Hyunsu sudah berjanji untuk menghindari Hyunjin maka dia tidak begitu terkejut ketika Hyunjin benar-benar datang ke Seoul untuk menemuinya. “Kita bicara di luar,” tukas Hyunsu mengajaknya untuk bicara di luar. Dia tidak ingin menimbulkan keributan di sini. Hyunjin mengangguk. Dia begitu senang melihat sang adik setelah sekian lama. Dulu Hyunjin dan Hyunsu sangat akrab meski mereka bukan saudara kandung. Hyunjin adalah anak dari pernikahan Park Bora yang sebelumnya.
Ibu kandung Hyunsu meninggal saat melahirkan Hyunsu, meskipun begitu sang ayah membesarkan Hyunsu dengan baik. Hyunsu tidak pernah kekurangan kasih sayang dan dia sangat menyayangi sang ayah. Sampai suatu hari ayahnya pikir bahwa Hyunsu membutuhkan sosok ibu.

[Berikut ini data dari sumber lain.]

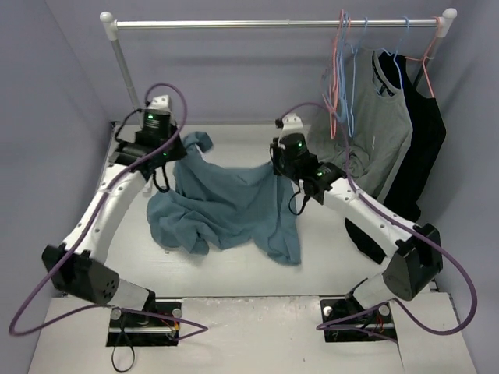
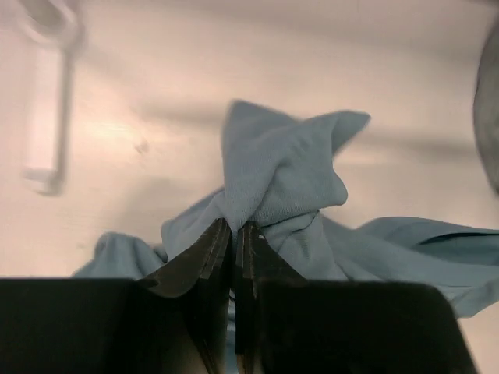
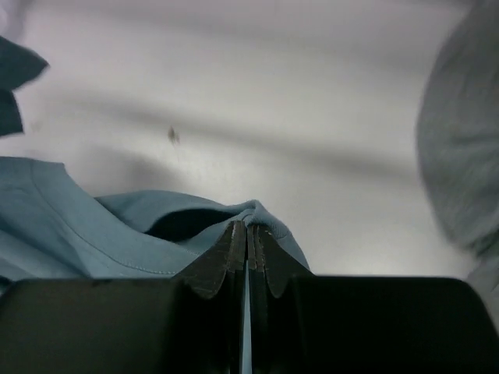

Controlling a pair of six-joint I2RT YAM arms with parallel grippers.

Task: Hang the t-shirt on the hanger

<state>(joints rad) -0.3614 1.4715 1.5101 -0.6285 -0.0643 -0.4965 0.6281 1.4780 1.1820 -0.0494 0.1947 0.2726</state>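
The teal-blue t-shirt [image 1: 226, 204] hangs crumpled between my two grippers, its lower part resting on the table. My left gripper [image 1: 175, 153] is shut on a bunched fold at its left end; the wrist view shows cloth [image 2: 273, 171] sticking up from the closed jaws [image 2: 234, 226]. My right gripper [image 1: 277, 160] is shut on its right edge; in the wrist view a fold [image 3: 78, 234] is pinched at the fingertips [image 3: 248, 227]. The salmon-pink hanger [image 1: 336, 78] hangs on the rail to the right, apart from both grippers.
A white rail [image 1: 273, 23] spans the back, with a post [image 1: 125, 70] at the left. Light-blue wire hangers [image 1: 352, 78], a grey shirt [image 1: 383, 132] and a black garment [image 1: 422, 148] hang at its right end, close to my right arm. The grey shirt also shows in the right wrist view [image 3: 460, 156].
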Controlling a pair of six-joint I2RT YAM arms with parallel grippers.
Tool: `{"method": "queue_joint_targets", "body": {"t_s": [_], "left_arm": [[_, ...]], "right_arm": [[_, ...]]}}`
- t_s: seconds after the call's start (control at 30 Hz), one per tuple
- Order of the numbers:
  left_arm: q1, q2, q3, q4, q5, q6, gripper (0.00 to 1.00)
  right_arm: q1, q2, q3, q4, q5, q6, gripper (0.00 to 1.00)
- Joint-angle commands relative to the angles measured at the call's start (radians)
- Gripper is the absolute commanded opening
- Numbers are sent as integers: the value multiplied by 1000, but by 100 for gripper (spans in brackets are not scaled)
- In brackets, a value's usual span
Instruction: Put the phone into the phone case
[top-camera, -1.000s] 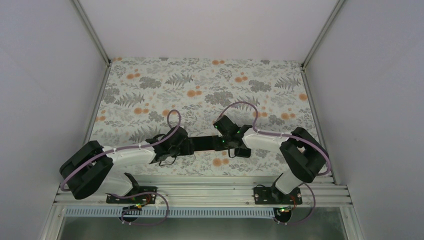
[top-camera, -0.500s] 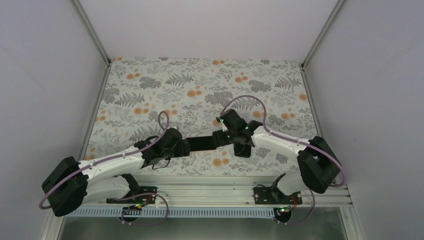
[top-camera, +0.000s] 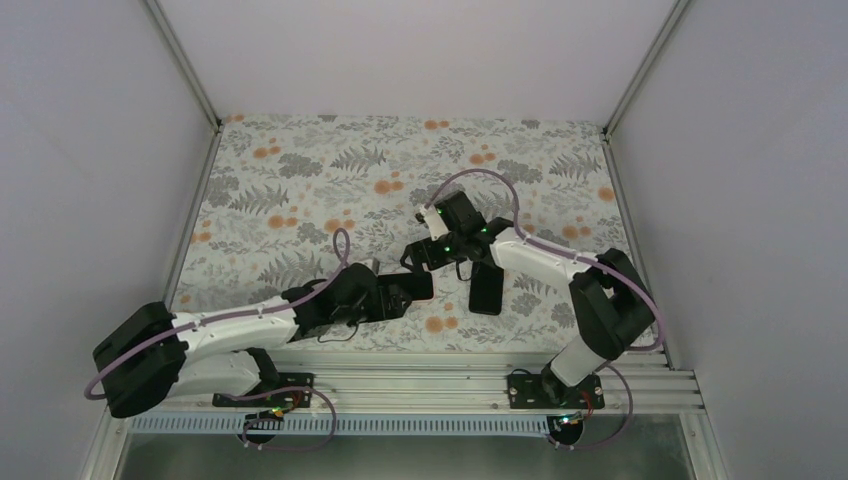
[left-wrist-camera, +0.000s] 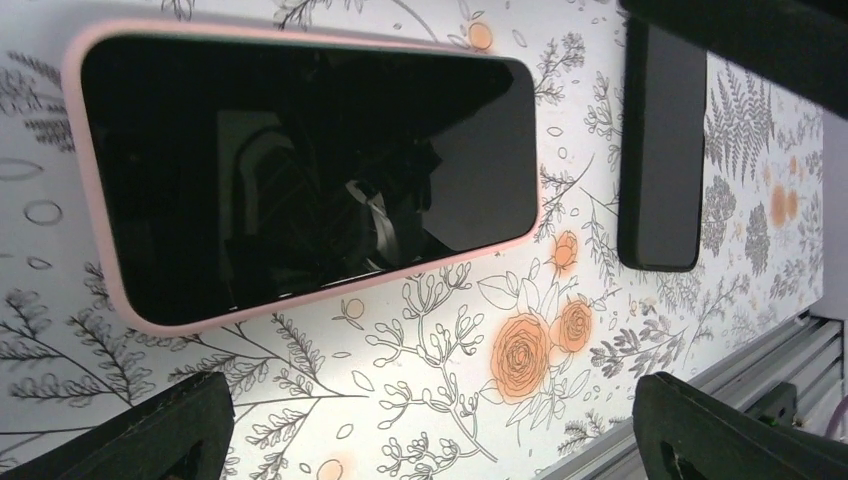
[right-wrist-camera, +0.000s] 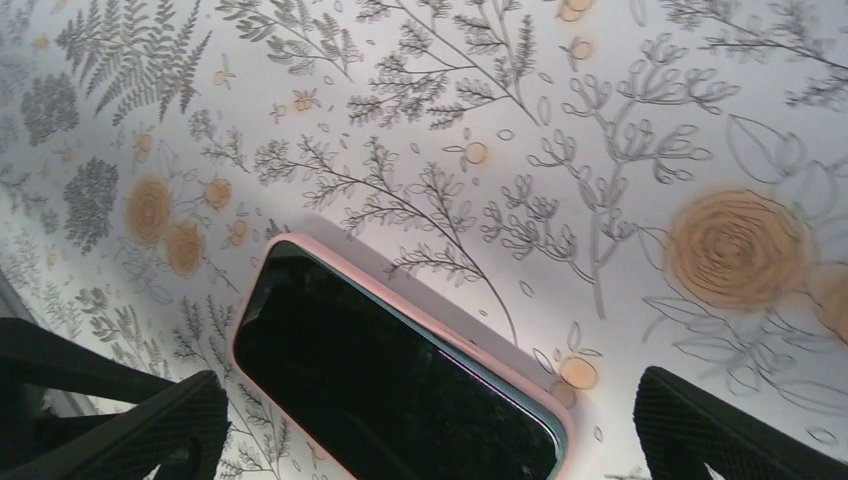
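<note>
The phone (left-wrist-camera: 310, 170) is lying flat in the pink case (left-wrist-camera: 92, 190) on the floral table (top-camera: 300, 170), in the lower middle of the top view. A second ago both grippers were meeting over it. Now the left gripper (left-wrist-camera: 430, 440) is backing toward the lower left and the right gripper (top-camera: 418, 256) is drawing away upward, each with its fingers spread wide and gripping nothing. A black slab (top-camera: 487, 290) is lying just right of the phone.
</note>
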Motion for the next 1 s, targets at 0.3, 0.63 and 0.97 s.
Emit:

Di saat usianya sepuluh tahun Ayah Hyunsu menikah dengan Park Bora.
Hyunsu tidak menentang pernikahan tersebut karena Hyunsu pikir ayahnya pasti butuh sosok pendamping dan dia pikir memiliki sosok ibu dalam kehidupannya akan sangat menyenangkan. Namun semua itu salah. Karena sejak hari itu Hyunsu terjebak dalam hari-hari yang selalu dibandingkan dengan seorang Hyunjin.
Mereka berdua duduk di depan minimarket dan saling diam. Terlalu canggung untuk memulai pembicaraan. Padahal sebelum ke sini Hyunjin sangat antusias dan berpikir akan membicarakan banyak hal dengan Hyunsu.
“Ada perlu apa?” Hyunsu bertanya dengan nada dingin. Meski Hyunjin lebih tua satu tahun darinya namun Hyunsu tidak pernah memanggilnya Hyung.
“Eomma merindukanmu,Hyunsu,” ujar Hyunjin asal menjawab karena tidak tahu apa yang harus dia katakan. Hyunsu menatap Hyunjin lekat lalu mengalihkan pandangannya. “Tidak usah bohong padaku, aku tahu eomma tidak pernah memedulikanku,” kata Hyunsu dengan dingin. “Jika dia benar-benar merindukanku bukankah sudah seharusnya dia mencariku sejak lama,” kata Hyunsu sarkastik.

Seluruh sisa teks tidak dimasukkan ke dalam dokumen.